Он прошел этот километр и выбрался на опушку. Под корявой одинокой сосной на пне сидел Никольский. Перед ним на ящике из-под консервов стояла картина. Рама ее была сделана грубо — из слегка оструганных ножом жердей, схваченных в стыках саперными гвоздями. Картина была слегка наклонена от Никольского — верхнюю жердь подпирала палка.

Справа и слева от Никольского сидели Батраков, Тарасов, Женька, Сазонов, Песковой и несколько солдат из других отделений.

Он подошел тихо, так, что никто не слышал, и стал разглядывать картину. Она была странной.

Издалека, откуда не было видно деталей, своей основной линией она напоминала виток пружины. Виток был сплюснут и от этого напряжен.

Когда он подошел ближе, и стал различать все, он сначала подумал, что Никольский нарисовал просто разные сцены. На картине было много людей и предметов.

В первую очередь в глаза ему бросились люди. Они были нарисованы резко и грубо. Все они были непохожие, но было в них и общее — в каждом человеке подчеркивалась какая-то деталь — или выражение лица, или глаза, или жест, или поза, или еще что-то, а остальное было нарисовано не так тщательно, будто затем, чтобы тот, кто смотрит на картину, заметил именно эту деталь и запомнил ее.

Люди и составляли виток пружины, а вдоль него, внутри и снаружи, было остальное — лес, деревни и города, книги, кусок канала, мост черев шоссе, аэростат, пирамиды, церкви, клочок океана, метро, цирк, ледокол, разрез шахты, половинка глобуса с флагом на полюсе, математические формулы, — чего только не было внутри этого витка! Рисунки, плотно смыкаясь, переходили один в другой, составляя фон для людей. Фон был нарисован небрежно, даже условно, сразу было заметно, что он в картине второстепенное, а главное — люди.

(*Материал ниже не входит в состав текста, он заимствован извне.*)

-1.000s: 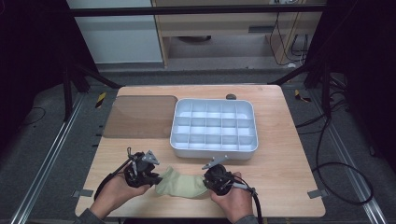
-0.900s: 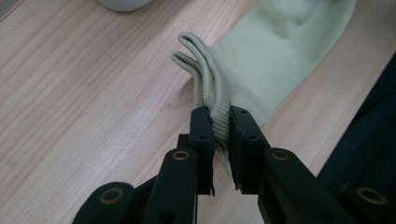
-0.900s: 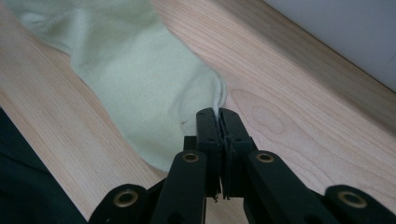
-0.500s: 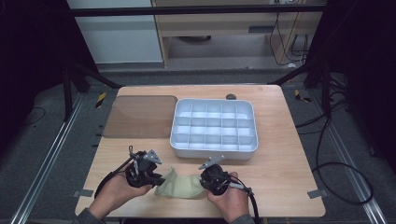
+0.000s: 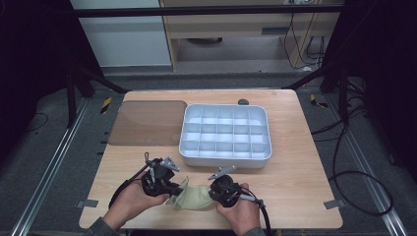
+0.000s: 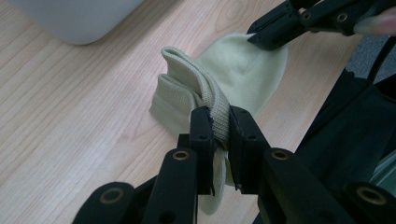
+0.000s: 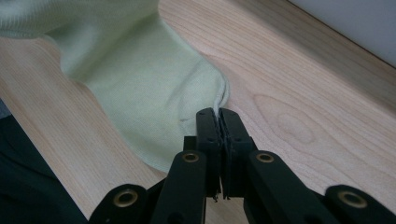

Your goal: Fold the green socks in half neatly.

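Observation:
A pale green sock [image 5: 194, 197] lies near the table's front edge between both hands. My left gripper [image 6: 219, 122] is shut on the sock's [image 6: 243, 74] ribbed cuff, which is folded and lifted off the wood. My right gripper [image 7: 218, 114] is shut on the thin edge of the sock's [image 7: 140, 88] other end, close to the tabletop. In the high view the left gripper [image 5: 169, 189] is at the sock's left and the right gripper [image 5: 212, 193] at its right. The right gripper's jaws also appear at the top right of the left gripper view.
A white compartment tray [image 5: 225, 158] stands just behind the hands at mid table. A brown translucent lid [image 5: 145, 122] lies flat to its left. A small dark object [image 5: 243, 102] rests at the far table edge. Bare wood [image 5: 305, 187] extends to the right.
The left gripper has moved slightly right and up with the cuff, bunching the sock shorter. The right gripper has stayed almost in place.

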`<action>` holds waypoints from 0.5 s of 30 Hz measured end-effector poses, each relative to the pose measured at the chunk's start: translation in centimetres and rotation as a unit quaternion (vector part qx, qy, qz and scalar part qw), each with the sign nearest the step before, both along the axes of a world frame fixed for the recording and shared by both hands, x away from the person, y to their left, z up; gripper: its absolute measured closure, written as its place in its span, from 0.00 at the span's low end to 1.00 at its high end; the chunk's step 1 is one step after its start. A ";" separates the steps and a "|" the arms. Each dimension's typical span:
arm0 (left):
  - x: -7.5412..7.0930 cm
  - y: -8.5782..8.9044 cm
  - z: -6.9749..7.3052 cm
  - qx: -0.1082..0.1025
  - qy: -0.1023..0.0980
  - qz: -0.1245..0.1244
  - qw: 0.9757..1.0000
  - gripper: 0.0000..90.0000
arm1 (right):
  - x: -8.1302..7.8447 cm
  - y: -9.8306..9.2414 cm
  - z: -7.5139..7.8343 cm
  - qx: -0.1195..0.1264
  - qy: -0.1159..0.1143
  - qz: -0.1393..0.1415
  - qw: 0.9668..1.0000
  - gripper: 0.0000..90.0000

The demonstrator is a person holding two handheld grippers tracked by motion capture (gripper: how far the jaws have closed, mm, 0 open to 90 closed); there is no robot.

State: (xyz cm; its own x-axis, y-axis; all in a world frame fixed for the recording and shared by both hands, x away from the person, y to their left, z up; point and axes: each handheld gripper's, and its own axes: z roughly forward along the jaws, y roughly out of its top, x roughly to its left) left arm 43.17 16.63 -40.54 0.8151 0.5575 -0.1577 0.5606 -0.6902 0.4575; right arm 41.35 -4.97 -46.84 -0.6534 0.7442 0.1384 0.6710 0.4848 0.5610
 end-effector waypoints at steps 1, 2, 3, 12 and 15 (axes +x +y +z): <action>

У начала витка люди походили на громадных обезьян — от них веяло силой и дикостью, но тело их было безволосое, и мужчины держали в руках дубины. Низколобые, с вздувшимися мускулами, они крались вдоль леса, замкнув в середину женщин, стариков и детей. Самый большой и тяжелый — полоска лба у него была чуть шире, чем у остальных, — вел их к пещере, и там, где они уже прошли, лежали убитые, такие же дикие.

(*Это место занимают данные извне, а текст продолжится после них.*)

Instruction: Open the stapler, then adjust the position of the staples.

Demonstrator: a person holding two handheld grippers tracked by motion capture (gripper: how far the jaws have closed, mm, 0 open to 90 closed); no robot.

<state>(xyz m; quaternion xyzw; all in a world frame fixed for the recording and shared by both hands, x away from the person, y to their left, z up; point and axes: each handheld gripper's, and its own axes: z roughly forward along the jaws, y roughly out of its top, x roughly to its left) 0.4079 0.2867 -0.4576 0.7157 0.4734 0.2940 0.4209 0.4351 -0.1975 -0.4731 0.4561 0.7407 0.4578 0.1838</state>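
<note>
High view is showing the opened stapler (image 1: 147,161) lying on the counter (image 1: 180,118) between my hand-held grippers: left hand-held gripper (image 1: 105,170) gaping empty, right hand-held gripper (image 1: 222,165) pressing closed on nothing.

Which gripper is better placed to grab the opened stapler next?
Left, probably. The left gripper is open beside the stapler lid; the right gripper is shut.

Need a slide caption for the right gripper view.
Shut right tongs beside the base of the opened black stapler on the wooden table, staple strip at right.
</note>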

Возле пещеры свежевали лося другие люди. В них уже почти ничего не осталось обезьяньего: лица, особенно у молодых, безбородых, были совсем человеческие. Рядом с пещерой старик разжигал костер, ребятишки несли к костру хворост и палки, а чуть дальше, в траве, лежали убитые, похожие на людей у пещеры, но немного другие. Один из них судорожно сжимал каменный топор.